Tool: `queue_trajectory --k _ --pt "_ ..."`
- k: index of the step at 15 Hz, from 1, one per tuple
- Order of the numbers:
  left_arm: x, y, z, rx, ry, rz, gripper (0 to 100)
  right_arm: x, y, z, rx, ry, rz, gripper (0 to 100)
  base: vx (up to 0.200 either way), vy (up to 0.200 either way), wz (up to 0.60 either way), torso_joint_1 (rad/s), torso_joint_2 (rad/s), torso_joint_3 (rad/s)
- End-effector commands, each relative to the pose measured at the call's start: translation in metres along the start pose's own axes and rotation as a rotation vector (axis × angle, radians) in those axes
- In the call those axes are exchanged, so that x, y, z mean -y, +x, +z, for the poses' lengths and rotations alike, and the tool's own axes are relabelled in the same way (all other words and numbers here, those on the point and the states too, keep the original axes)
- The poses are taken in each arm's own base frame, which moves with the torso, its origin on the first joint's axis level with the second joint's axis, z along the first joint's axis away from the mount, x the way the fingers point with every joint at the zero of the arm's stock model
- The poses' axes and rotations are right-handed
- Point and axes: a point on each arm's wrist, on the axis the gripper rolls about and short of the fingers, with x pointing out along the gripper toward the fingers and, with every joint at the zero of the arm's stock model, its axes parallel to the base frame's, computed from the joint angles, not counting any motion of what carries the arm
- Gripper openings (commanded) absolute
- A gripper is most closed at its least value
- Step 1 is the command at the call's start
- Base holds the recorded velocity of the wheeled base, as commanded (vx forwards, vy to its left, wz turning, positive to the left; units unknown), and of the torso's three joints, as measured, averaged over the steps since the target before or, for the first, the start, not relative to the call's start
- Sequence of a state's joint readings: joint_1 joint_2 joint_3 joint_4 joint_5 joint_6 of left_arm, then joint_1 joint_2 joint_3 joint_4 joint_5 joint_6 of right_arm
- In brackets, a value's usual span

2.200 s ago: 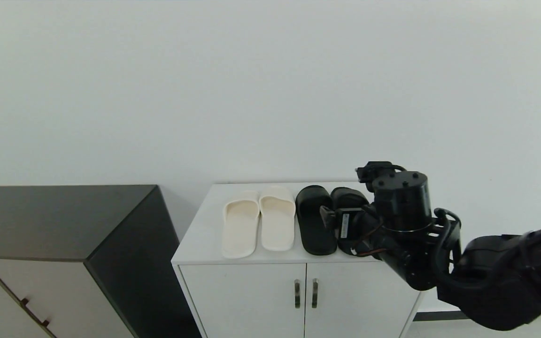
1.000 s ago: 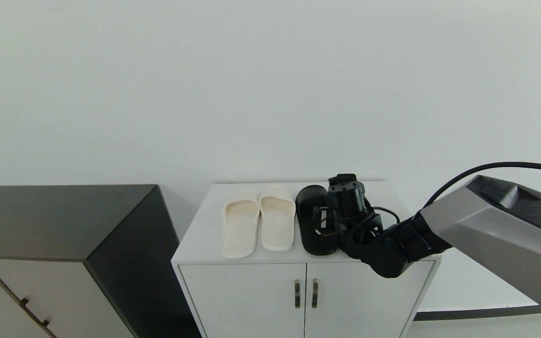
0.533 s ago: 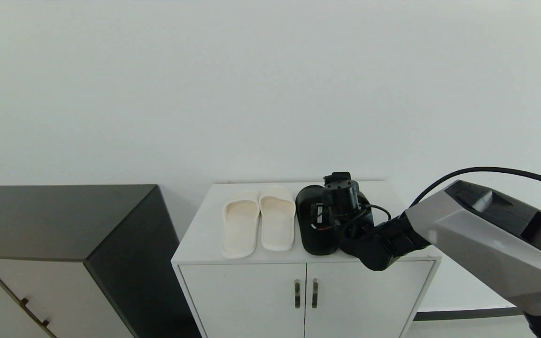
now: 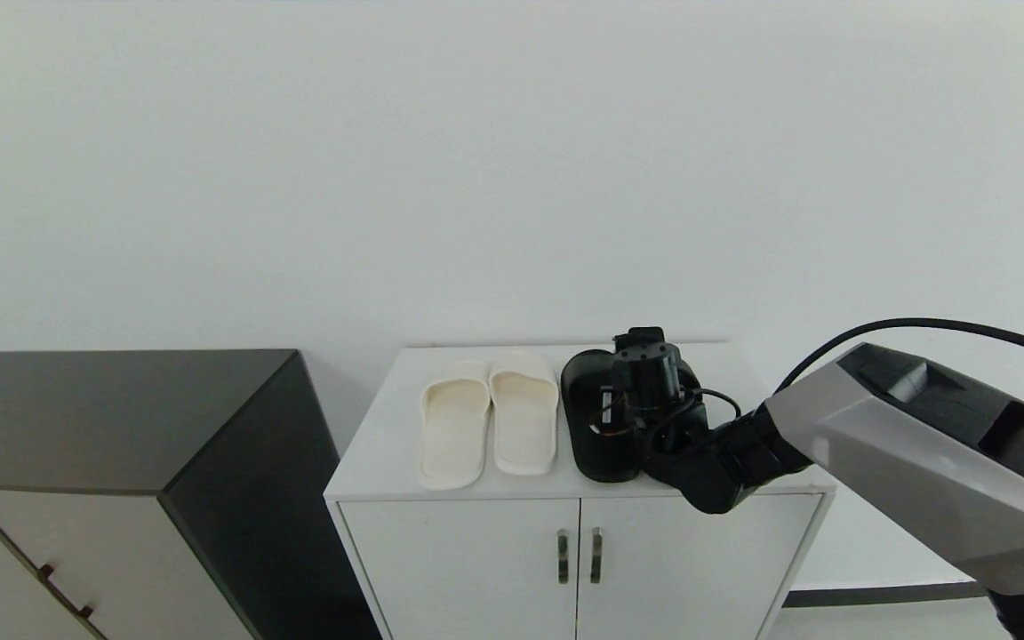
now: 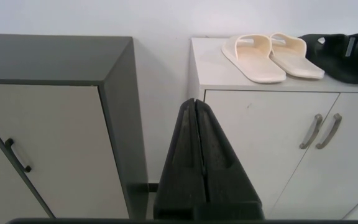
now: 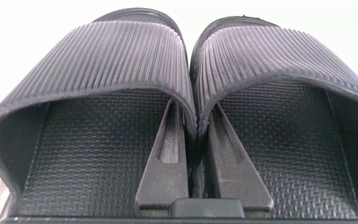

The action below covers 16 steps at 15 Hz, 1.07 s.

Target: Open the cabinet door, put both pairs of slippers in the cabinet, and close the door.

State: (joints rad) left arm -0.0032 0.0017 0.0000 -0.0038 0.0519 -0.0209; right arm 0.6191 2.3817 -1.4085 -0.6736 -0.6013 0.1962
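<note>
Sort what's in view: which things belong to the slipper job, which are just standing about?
Job: white cabinet, doors shut; cream slippers and black slippers on top; right gripper, one finger inside each black slipper; left gripper, shut.
Standing about: dark cabinet on the left.

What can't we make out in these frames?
Cabinet interior: head and left wrist views, shut doors hide it.
Black slippers: head view, right arm covers nearly all of the rightmost one.
Their heels: right wrist view, cut off at the picture edge.
Dark cabinet lower part: head view, cut off at the edge.
</note>
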Motion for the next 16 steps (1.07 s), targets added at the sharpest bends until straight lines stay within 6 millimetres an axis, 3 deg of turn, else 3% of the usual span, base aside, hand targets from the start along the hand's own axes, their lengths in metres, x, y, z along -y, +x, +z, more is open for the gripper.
queue_trajectory --k 1,4,8,12,14,16 --pt "0.0 0.0 0.0 0.001 -0.001 0.002 0 0.006 -0.022 0.025 0.033 0.012 0.011 0 0.0 0.0 0.0 0.0 0.0 0.0" --pt "0.0 0.0 0.0 0.001 -0.004 0.002 0 0.014 -0.058 0.044 0.042 -0.003 0.046 0 0.0 0.0 0.0 0.0 0.0 0.0" --pt "0.0 0.0 0.0 0.001 -0.002 0.0 0 0.037 -0.136 0.049 -0.003 -0.052 0.179 0 0.0 0.0 0.0 0.0 0.0 0.0" --pt "0.0 0.0 0.0 0.001 -0.004 0.0 0 0.059 -0.209 0.047 -0.05 -0.082 0.494 0 0.0 0.0 0.0 0.0 0.0 0.0" --pt "0.0 0.0 0.0 0.001 -0.004 0.0 0 0.059 -0.232 0.045 -0.042 -0.113 0.574 0 0.0 0.0 0.0 0.0 0.0 0.0" --pt "0.0 0.0 0.0 0.001 -0.004 0.0 0 0.06 -0.241 0.037 -0.053 -0.162 0.599 0 0.0 0.0 0.0 0.0 0.0 0.0"
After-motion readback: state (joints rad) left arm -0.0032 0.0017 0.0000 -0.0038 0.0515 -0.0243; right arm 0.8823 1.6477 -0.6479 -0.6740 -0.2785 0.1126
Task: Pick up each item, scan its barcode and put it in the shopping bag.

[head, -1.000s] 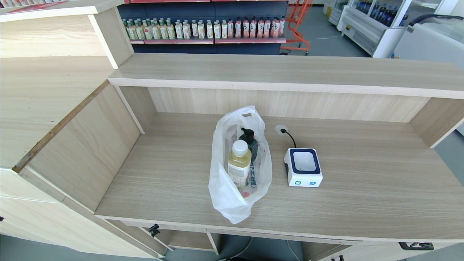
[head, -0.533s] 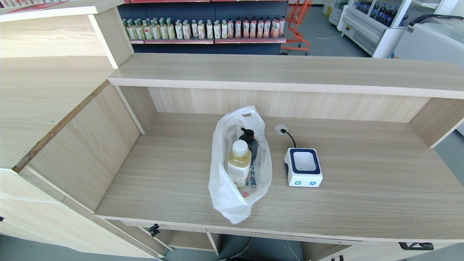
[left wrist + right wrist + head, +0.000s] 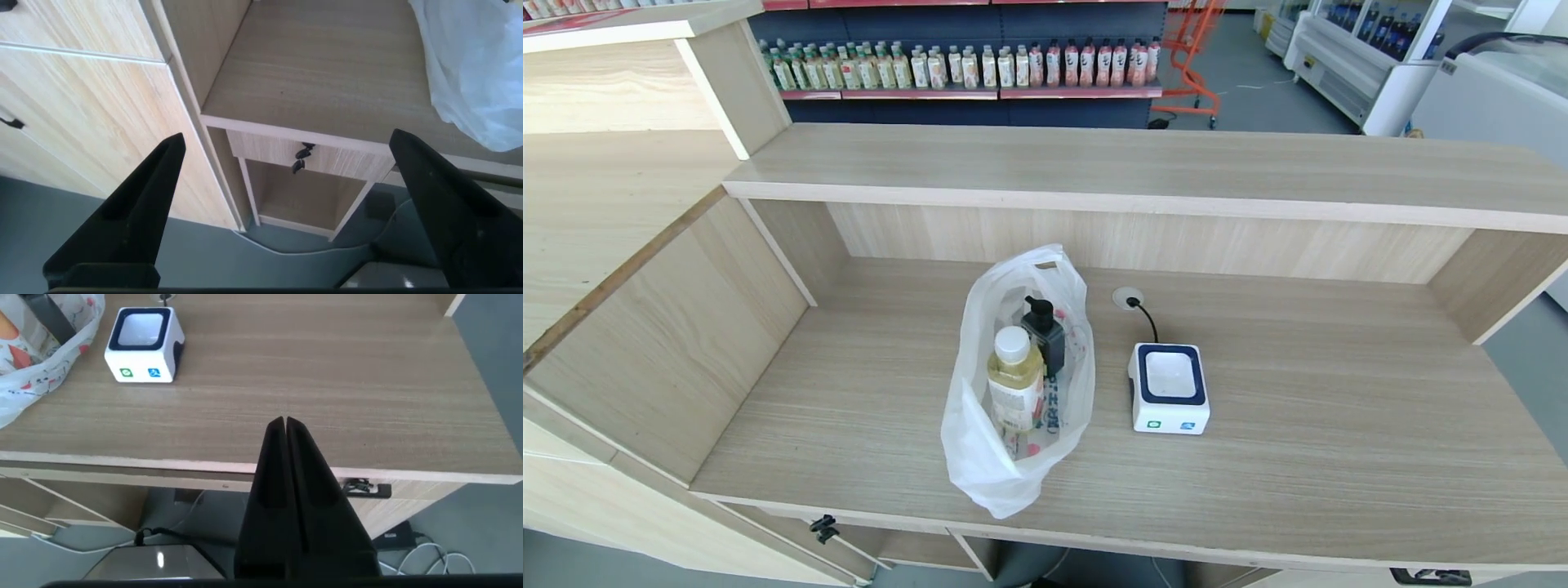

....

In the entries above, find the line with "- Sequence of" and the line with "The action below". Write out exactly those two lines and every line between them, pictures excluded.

◆ **COMPLETED TASK**:
- Sequence of a state's joint readings: joint_1 joint_2 joint_3 joint_4 joint_5 joint_6 of left_arm, then joint_1 joint_2 joint_3 joint_4 joint_5 joint_6 of right_arm
- In brackets, a value's usual span

2.200 s ago: 
1.000 s ago: 
0.533 s ago: 
now: 
now: 
now: 

The action below covers 16 steps at 15 Hz, 1.07 s.

Nothing remains to be added to this answer.